----- Records provided -----

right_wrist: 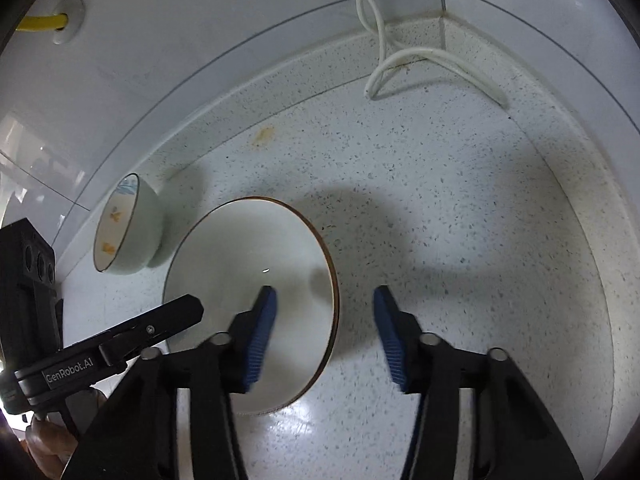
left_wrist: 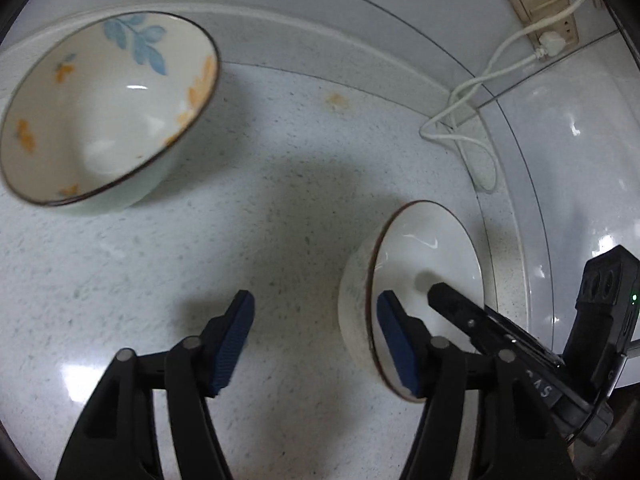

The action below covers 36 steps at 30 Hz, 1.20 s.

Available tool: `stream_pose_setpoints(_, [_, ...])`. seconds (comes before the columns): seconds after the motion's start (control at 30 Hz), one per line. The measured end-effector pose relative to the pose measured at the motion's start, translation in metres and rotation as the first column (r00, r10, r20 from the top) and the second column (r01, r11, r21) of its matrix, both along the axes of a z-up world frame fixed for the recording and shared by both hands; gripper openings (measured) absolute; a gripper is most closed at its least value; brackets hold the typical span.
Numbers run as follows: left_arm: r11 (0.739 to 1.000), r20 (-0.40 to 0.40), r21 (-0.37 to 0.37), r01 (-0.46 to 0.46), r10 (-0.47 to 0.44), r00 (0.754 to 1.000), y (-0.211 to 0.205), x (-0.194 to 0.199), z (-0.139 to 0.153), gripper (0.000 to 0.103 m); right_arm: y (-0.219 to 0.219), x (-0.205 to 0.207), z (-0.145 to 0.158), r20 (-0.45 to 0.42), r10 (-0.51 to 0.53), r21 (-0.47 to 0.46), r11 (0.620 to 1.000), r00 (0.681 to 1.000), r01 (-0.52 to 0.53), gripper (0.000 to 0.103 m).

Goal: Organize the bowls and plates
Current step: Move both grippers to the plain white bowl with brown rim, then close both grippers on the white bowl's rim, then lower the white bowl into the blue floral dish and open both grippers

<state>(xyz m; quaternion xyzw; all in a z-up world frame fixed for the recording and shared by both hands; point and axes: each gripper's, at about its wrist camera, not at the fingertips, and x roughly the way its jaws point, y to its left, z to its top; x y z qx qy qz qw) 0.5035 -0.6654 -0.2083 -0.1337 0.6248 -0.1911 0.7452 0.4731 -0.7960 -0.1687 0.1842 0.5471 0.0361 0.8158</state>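
Left wrist view showed the left gripper (left_wrist: 314, 338) with its blue pads spread wide apart and holding nothing, hovering over the speckled table (left_wrist: 280, 184). Its right pad stood in front of the plain white bowl (left_wrist: 432, 248), which sat on the table near the corner. A floral bowl (left_wrist: 108, 108) with blue and orange leaf marks sat well apart from it, close to the back wall. A white cable (left_wrist: 472, 92) ran from a wall socket (left_wrist: 540, 4) down onto the table.

From the right wrist view, the right gripper (right_wrist: 324, 336) was also parted and empty, its left pad over the inside of the plain white bowl (right_wrist: 240, 264) and its right pad outside the rim. The floral bowl (right_wrist: 128, 232) sat just beside it.
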Motion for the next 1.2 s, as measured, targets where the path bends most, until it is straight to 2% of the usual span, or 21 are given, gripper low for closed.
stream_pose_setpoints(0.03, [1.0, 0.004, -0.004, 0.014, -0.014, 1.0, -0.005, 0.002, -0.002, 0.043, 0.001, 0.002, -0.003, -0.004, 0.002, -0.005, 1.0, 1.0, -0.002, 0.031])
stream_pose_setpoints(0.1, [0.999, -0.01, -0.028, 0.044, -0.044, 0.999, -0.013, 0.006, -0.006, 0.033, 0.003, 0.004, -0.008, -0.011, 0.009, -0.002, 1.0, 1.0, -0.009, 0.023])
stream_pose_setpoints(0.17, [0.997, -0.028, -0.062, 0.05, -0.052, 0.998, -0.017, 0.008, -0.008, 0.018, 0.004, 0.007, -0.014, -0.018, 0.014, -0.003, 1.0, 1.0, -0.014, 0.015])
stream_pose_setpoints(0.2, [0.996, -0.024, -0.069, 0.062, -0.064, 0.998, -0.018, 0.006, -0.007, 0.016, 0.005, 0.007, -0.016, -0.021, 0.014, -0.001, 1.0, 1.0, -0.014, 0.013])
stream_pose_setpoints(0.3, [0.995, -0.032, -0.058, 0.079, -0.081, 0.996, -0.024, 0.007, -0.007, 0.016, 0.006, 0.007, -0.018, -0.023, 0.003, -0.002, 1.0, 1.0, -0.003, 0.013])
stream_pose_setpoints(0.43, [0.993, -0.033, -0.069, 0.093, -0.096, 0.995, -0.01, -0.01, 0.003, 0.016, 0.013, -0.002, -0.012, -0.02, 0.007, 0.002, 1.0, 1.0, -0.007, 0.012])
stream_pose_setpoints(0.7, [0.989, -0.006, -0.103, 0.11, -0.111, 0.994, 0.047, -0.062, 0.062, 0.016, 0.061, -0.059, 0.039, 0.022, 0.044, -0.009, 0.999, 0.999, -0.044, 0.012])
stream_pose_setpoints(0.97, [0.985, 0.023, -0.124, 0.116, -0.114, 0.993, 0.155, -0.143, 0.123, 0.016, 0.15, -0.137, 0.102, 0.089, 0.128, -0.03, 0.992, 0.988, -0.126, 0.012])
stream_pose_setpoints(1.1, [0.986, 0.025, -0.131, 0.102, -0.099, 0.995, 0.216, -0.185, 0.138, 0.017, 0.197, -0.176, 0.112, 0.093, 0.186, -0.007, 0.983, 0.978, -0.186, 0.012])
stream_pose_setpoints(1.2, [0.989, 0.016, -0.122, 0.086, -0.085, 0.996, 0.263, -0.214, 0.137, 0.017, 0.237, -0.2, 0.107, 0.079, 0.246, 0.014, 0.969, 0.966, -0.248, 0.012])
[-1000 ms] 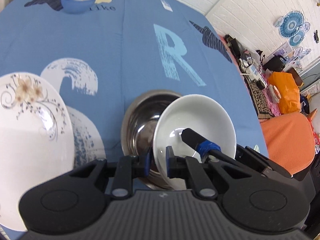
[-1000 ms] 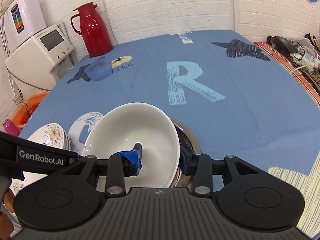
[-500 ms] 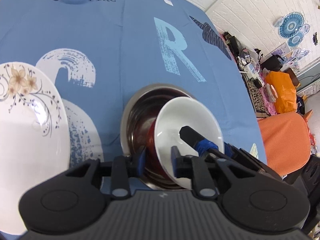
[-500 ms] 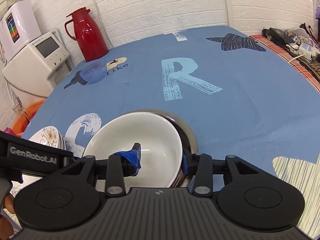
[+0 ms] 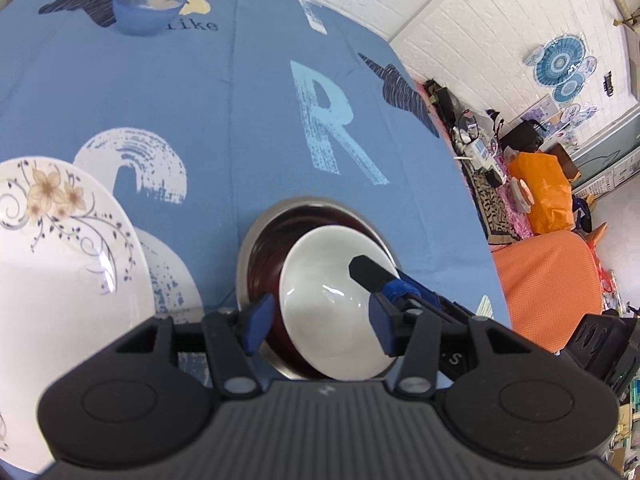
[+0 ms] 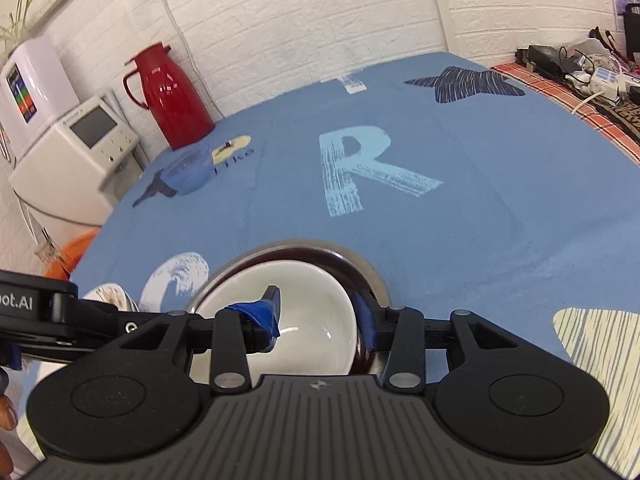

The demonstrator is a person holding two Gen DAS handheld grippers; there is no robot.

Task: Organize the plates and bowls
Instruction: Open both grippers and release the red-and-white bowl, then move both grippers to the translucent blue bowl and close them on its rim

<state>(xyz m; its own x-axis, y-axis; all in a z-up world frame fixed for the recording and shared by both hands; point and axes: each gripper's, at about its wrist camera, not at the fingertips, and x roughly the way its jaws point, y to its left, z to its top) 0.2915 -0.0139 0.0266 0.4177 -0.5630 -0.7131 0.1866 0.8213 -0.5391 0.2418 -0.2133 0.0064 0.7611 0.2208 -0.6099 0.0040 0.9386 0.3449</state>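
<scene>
Right tool (image 6: 318, 320) straddling white bowl (image 6: 280, 320) rim, inside steel bowl (image 6: 372, 276)

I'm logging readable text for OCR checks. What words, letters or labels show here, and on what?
"R": large pale letter on the blue tablecloth.
"like": beside the blue bowl, on the cloth.
"ot.AI": partly cut off, on the left gripper body.
White appliance label and screen: too small to read.

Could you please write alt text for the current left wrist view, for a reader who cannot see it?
A white bowl sits inside a steel bowl on a blue tablecloth; the left gripper is open around its near rim, and a finger of the right gripper reaches inside it. A floral plate lies left, a blue bowl far back.
</scene>
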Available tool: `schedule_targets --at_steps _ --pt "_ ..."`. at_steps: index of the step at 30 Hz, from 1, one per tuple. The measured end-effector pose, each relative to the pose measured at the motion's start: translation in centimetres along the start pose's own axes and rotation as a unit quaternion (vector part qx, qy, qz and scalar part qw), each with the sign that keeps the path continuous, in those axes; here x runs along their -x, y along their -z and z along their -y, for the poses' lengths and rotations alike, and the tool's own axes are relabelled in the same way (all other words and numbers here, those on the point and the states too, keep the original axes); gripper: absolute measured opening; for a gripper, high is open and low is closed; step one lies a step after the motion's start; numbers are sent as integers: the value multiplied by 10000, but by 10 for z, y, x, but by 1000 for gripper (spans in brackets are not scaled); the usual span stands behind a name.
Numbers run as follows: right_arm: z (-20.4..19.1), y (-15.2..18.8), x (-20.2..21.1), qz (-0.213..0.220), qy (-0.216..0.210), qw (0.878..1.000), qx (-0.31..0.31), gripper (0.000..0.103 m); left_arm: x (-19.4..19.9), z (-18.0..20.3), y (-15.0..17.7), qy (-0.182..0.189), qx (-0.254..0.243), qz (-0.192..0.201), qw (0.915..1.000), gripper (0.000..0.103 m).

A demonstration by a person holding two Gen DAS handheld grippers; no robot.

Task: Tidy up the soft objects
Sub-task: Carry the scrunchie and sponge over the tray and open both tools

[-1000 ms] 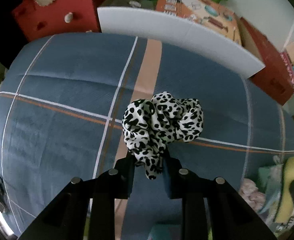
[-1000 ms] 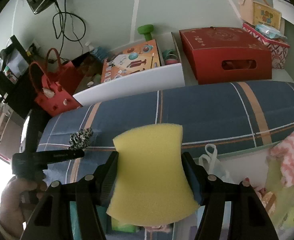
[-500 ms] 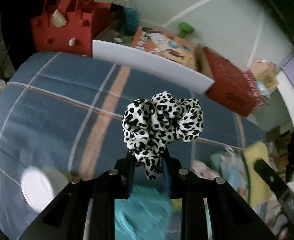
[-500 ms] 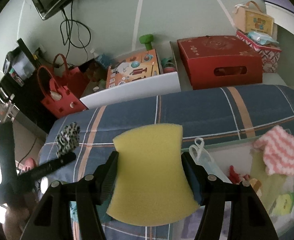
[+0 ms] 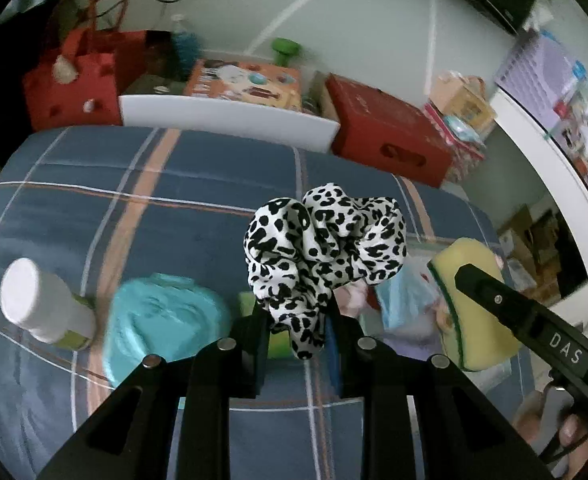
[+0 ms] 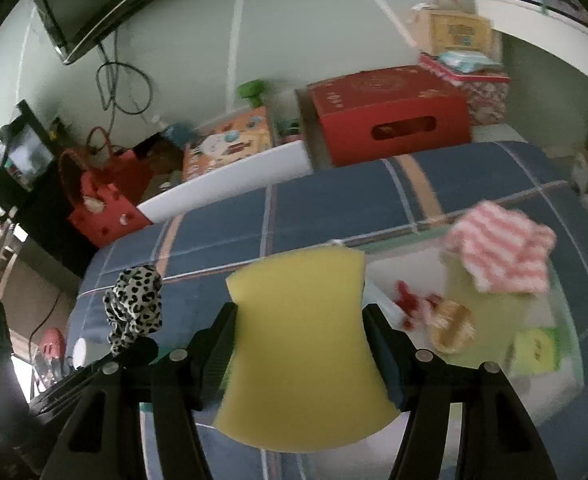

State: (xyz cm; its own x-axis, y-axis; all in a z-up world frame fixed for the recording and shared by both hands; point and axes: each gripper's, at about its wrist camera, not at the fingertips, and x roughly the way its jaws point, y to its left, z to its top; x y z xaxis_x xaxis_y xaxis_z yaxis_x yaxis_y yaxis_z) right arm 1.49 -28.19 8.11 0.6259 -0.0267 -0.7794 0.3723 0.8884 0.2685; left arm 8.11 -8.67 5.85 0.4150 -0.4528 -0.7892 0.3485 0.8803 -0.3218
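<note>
A black-and-white spotted scrunchie point(image 5: 326, 248) hangs in the air, pinched at its lower end by my left gripper point(image 5: 296, 320), which is shut on it. It also shows at the left of the right wrist view as the scrunchie point(image 6: 133, 304). My right gripper point(image 6: 300, 324) is shut on a yellow sponge point(image 6: 302, 352), squeezed at its waist. In the left wrist view the sponge point(image 5: 470, 300) floats at the right, above a clear bin point(image 6: 566, 312). That bin holds a pink striped cloth point(image 6: 502, 252) and other small items.
Everything lies over a blue plaid bedspread point(image 5: 173, 208). On it stand a white-capped bottle point(image 5: 41, 304) and a turquoise soft item point(image 5: 161, 324). Beyond the bed are a white board point(image 5: 229, 120), a red box point(image 5: 390, 132), a red bag point(image 5: 77, 80) and wall clutter.
Both grippers have risen and drifted right with their loads. The bottle, the turquoise item and the bin's contents have come into view, and the two grippers now stand closer together.
</note>
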Motion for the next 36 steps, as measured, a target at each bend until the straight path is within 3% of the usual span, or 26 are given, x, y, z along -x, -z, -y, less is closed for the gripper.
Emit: schedule_targets --at_steps 6,14,24,36 --pt "27 16 11 -16 254 9994 -241 66 -11 32 10 184 -424 -152 9988 25" --pt "72 13 19 77 629 9956 -697 66 -28 62 24 381 -836 -387 9950 26" --pt "144 18 14 21 1190 9815 -1501 66 -58 95 42 456 -1262 -698 9885 26" --pt "163 22 -15 -250 1305 9774 -1647 66 -90 136 53 623 -1790 -822 9784 26"
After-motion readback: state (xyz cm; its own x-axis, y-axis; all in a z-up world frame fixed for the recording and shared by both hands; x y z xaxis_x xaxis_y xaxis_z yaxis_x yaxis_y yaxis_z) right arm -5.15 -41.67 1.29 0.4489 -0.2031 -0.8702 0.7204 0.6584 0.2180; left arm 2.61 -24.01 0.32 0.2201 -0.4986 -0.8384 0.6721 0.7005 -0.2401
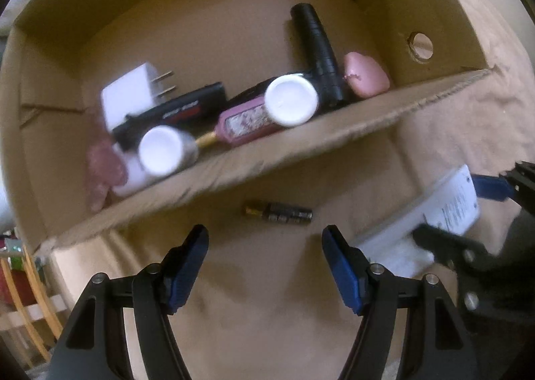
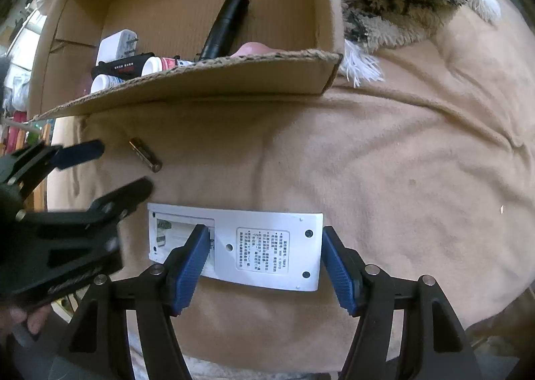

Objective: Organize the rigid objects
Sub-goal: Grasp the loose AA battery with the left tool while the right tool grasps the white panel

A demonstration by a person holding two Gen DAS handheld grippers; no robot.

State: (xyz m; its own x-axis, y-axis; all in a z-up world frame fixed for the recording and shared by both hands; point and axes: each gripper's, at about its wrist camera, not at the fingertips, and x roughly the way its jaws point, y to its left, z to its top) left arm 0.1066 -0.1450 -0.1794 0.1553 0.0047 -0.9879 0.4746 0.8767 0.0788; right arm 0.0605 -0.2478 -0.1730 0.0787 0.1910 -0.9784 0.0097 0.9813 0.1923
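Cardboard box on the tan blanket, already part filled. White device lying face down in front of it, between the spread, not yet pinching right gripper: best squeezed squarely across its ends. Battery loose just outside the box wall, beyond the empty, spread left gripper: best lowered straight, pads astride it.

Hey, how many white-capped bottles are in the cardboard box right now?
2. One white-capped bottle lies near the box's front wall toward the left; the other lies further right, beside the black flashlight. More could be hidden behind that wall.
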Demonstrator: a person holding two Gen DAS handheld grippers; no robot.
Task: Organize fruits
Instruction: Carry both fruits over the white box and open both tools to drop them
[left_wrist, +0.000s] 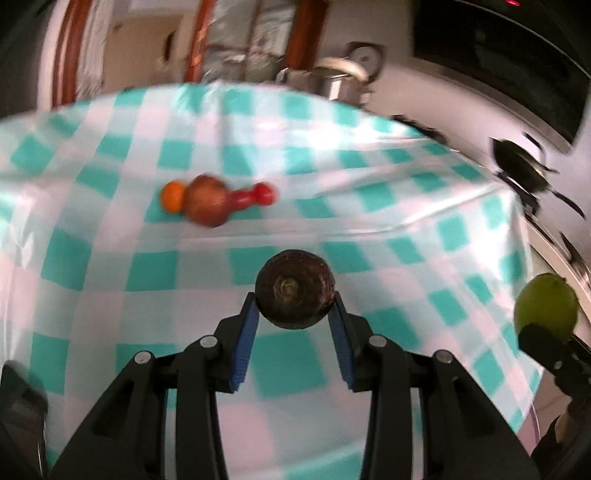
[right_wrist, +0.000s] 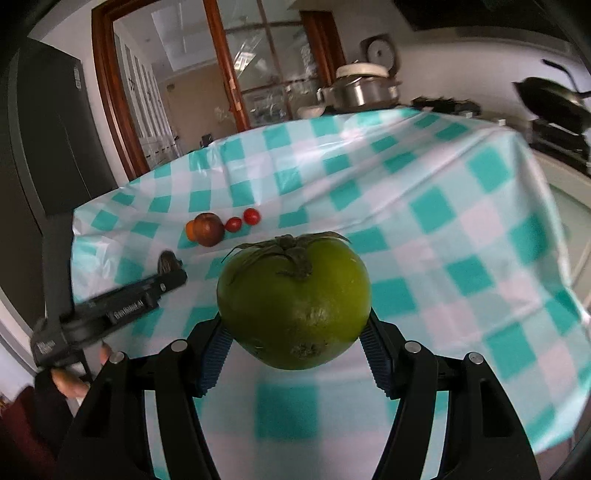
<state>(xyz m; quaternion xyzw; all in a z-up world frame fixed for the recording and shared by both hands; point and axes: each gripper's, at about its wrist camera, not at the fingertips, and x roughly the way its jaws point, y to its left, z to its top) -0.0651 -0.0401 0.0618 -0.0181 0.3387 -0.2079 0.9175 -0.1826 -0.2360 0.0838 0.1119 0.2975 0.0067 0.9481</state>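
The left tongs (left_wrist: 294, 306) are clamping a dark round fruit (left_wrist: 294, 287) and the right tongs (right_wrist: 295, 332) a green tomato (right_wrist: 293, 301), both seemingly heading for the fruit row (right_wrist: 221, 227) lying ahead on the worktop (right_wrist: 424, 206).

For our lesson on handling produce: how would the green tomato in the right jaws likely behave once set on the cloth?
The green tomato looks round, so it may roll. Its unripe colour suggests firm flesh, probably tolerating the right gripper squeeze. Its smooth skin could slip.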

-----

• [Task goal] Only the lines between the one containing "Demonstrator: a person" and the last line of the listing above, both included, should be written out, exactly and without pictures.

• [Solution]
Demonstrator: a person holding two Gen DAS handheld grippers; no robot.
Task: Organize fruits
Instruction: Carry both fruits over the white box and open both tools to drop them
[left_wrist, +0.000s] 
[right_wrist, +0.000s] 
<state>(xyz m; quaternion xyzw; all in a z-up world frame fixed for the recording and shared by both hands; point and axes: each gripper's, at about its wrist camera, not at the fingertips, and x roughly the way its jaws point, y to its left, z to its top) -0.0651 -0.0401 0.0618 -0.0181 0.3387 -0.2079 0.9175 -0.1826 -0.2360 0.0838 0.1119 0.2975 0.0067 0.9481</state>
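The left tongs (left_wrist: 294, 306) are clamping a dark round fruit (left_wrist: 294, 287) and the right tongs (right_wrist: 295, 332) a green tomato (right_wrist: 293, 301), both seemingly heading for the fruit row (right_wrist: 221, 227) lying ahead on the worktop (right_wrist: 424, 206).

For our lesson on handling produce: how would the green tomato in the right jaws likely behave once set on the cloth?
The green tomato looks round, so it may roll. Its unripe colour suggests firm flesh, probably tolerating the right gripper squeeze. Its smooth skin could slip.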

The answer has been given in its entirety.